Hi all,

I quit cold turkey 9 years ago (absolutely broke and starving from setting up our own business), and survived quite well for a week until we had money. But then the dreaded psychological addiction was still there, and we started smoking Indian beedies (rolled up leaves with hardly any nicotine). The habit is still there, but one I do like about quitting the fags is that I can't stand the smell of nicotine, even from 100 yards away. I let my customers smoke in my studio (musos), as I still puff (trying not to - it's interesting how many times you make an excuse to go to the bathroom... :-) ) on my beedies. One good thing about them is that I can last for ages without craving a smoke, but it's still the psychological thingo (like when I am writing or doing my audio work, or after a meal).

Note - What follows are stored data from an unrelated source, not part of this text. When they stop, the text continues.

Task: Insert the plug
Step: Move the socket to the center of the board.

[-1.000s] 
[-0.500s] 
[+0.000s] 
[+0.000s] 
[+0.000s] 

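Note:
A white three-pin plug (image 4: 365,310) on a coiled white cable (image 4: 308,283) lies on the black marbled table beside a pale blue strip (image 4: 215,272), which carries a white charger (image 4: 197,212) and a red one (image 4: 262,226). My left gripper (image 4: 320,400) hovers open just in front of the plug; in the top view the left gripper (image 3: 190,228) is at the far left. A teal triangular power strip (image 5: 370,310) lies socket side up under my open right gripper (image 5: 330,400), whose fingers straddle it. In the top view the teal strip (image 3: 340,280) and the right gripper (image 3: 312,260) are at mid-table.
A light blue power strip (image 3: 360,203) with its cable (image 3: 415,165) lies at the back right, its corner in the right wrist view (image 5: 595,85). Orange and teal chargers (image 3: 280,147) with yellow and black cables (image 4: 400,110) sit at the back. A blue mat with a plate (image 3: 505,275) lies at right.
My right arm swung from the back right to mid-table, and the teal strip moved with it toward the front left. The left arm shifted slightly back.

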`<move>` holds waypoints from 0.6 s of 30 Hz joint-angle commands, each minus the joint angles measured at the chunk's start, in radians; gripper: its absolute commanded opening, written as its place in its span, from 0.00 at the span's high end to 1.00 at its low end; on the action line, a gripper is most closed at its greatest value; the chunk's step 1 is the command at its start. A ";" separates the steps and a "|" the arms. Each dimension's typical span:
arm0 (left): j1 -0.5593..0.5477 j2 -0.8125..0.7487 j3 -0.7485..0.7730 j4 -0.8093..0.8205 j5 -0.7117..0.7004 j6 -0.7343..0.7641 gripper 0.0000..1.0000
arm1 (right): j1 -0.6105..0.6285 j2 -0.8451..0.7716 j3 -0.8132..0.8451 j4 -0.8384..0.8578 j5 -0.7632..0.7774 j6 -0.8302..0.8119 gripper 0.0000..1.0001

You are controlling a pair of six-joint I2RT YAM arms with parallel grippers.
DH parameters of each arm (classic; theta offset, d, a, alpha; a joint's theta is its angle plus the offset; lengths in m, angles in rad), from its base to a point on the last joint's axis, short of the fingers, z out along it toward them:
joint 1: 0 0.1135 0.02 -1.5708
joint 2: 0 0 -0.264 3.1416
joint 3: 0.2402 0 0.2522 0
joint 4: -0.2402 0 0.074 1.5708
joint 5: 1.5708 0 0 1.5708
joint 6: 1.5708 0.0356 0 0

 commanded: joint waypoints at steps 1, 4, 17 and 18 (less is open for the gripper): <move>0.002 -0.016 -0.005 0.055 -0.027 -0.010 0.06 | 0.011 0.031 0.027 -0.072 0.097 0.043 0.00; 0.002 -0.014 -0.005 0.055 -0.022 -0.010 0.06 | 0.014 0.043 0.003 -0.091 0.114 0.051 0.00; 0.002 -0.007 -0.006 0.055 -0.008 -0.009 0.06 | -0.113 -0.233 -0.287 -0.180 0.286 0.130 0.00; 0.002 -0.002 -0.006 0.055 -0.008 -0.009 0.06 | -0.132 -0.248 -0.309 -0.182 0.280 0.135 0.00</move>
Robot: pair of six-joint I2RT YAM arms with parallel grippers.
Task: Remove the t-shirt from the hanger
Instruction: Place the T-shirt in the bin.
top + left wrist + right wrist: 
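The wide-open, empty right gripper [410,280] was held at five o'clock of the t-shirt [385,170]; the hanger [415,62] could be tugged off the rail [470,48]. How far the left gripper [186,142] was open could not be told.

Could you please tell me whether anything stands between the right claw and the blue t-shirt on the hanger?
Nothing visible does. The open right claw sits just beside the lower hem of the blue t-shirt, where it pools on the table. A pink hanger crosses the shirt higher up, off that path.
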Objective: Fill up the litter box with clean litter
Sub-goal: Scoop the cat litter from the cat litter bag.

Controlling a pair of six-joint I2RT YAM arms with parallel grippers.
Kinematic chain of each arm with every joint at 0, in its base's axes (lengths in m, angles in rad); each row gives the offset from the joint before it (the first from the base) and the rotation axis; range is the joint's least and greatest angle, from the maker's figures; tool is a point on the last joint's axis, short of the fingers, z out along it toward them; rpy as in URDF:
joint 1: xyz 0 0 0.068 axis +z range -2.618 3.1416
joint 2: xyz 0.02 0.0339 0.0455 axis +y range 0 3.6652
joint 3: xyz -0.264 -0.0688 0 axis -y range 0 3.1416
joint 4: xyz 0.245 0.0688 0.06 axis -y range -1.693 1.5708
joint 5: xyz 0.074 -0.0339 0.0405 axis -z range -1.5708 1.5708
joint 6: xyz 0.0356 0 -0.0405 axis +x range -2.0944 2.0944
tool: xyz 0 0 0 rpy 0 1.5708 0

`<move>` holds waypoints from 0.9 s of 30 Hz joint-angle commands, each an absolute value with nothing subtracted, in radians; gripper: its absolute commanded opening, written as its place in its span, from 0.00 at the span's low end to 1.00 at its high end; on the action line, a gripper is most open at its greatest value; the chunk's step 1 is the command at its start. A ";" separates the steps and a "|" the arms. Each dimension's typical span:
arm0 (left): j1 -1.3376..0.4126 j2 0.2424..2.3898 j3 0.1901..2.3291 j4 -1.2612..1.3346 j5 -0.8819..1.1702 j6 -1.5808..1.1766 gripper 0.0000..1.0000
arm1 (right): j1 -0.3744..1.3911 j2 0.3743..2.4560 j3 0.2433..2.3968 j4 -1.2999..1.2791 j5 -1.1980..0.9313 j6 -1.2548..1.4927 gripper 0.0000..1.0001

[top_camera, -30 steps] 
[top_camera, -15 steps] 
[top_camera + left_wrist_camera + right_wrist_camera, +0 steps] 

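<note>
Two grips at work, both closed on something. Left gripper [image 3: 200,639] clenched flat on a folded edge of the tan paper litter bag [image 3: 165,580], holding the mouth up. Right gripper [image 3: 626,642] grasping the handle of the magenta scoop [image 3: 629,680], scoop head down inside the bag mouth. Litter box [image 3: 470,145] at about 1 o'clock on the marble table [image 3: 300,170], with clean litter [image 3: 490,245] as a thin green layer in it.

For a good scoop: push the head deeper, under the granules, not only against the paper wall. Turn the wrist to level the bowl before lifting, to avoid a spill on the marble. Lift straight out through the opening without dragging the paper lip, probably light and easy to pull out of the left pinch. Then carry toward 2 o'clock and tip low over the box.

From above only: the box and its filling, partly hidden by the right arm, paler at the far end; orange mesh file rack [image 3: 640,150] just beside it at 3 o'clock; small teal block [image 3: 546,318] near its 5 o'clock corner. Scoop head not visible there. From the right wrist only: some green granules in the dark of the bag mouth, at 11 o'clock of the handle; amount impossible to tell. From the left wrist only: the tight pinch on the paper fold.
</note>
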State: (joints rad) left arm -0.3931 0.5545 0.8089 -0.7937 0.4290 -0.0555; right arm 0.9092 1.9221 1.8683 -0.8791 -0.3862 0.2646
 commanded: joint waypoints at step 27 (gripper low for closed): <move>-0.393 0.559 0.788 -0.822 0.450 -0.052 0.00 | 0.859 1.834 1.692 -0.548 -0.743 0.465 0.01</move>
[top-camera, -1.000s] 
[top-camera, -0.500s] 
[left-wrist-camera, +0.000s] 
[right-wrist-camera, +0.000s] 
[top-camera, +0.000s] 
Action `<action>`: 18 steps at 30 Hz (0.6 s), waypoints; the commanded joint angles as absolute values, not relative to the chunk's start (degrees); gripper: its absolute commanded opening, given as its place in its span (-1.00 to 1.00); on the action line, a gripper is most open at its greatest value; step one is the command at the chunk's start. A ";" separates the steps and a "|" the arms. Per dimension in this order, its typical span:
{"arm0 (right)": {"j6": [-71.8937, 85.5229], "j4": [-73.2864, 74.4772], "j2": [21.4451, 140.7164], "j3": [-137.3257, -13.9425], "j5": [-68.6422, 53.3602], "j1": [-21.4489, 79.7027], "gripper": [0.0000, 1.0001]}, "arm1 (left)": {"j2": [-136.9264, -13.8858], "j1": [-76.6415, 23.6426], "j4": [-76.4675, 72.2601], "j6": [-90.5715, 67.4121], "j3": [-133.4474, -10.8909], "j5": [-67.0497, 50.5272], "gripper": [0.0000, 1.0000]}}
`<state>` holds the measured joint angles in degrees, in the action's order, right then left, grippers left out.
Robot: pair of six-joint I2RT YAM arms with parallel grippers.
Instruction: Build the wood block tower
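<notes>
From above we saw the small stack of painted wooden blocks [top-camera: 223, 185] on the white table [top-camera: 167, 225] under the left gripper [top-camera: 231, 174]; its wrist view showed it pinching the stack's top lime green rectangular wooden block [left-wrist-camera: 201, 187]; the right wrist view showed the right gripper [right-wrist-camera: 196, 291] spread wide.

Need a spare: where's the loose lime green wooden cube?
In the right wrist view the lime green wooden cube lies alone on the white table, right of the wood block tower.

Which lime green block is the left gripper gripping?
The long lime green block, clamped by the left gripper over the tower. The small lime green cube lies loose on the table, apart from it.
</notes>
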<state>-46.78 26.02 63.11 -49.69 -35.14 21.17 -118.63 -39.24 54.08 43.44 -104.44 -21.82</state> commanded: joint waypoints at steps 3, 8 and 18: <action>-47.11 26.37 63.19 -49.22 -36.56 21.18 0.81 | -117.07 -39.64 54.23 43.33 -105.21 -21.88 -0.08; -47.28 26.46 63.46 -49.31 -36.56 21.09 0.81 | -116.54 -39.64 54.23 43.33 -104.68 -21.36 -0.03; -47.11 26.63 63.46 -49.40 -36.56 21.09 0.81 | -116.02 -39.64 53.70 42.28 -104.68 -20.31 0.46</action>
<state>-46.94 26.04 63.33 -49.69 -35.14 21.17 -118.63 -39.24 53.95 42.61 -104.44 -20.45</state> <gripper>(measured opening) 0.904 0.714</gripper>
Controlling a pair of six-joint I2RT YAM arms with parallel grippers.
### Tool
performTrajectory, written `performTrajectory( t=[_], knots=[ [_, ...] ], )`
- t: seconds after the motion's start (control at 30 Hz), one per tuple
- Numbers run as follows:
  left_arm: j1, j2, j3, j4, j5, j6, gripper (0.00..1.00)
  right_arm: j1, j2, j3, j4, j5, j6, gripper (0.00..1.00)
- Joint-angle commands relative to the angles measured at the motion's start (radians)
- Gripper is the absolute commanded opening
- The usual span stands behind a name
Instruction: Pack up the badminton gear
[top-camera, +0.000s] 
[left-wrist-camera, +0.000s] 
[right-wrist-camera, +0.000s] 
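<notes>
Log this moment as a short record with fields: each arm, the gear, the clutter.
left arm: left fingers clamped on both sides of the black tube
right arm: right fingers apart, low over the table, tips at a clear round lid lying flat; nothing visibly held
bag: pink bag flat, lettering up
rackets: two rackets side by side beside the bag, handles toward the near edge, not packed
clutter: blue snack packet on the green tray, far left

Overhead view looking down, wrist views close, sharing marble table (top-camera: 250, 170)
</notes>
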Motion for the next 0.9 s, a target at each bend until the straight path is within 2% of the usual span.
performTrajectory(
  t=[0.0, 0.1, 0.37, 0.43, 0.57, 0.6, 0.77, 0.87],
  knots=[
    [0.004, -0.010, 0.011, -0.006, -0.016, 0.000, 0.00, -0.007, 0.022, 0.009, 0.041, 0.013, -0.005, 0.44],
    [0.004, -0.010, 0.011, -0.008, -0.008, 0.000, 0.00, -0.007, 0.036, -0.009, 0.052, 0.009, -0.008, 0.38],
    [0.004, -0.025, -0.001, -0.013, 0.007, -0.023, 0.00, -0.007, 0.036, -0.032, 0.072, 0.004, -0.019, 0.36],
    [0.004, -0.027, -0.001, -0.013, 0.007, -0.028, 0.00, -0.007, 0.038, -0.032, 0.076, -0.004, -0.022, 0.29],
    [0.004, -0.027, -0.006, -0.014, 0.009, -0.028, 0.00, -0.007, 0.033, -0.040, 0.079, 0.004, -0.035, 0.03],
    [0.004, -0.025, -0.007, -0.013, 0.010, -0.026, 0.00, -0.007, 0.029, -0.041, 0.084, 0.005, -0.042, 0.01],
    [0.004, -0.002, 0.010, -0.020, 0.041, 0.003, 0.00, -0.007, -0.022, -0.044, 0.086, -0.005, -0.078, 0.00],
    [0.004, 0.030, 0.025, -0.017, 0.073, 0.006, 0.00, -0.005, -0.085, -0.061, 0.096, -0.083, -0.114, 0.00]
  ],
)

My elder sister still smokes, although she stopped briefly after my diagnosis. Smoking is a very hard thing to give up, especially when you have been brought up in a smoking household/environment. I don't know whether to completely blame myself for my illness (although I do, and then I think I shouldn't put so much guilt on myself, I should just concentrate on beating this bastard), but I have a family history of cancer. My father was dead at 48 from colonic (I'm nearly his age), both grandmothers (breast and bowel) and one grandfather (smoker), plus various other relatives. I wonder how much is genetic, how much is self-inflicted, how much environment and how much from psychological dramas (had lots of those as a child). We'll never know, just luck of the draw. I know heaps in the music and arts industry who do much worse than I have, but most of them are cancer free. I still tend to blame myself (it's my usual inner "guilt" trip! :-) ), and I wish I'd never started smoking. My dentist sent a sympathy note, but then says in the other breath "you smoke". Why did he not notice the SCC or swollen lymph last year, just before I was diagnosed? (There was a post here not long ago about dental training in recognising such things, I think.)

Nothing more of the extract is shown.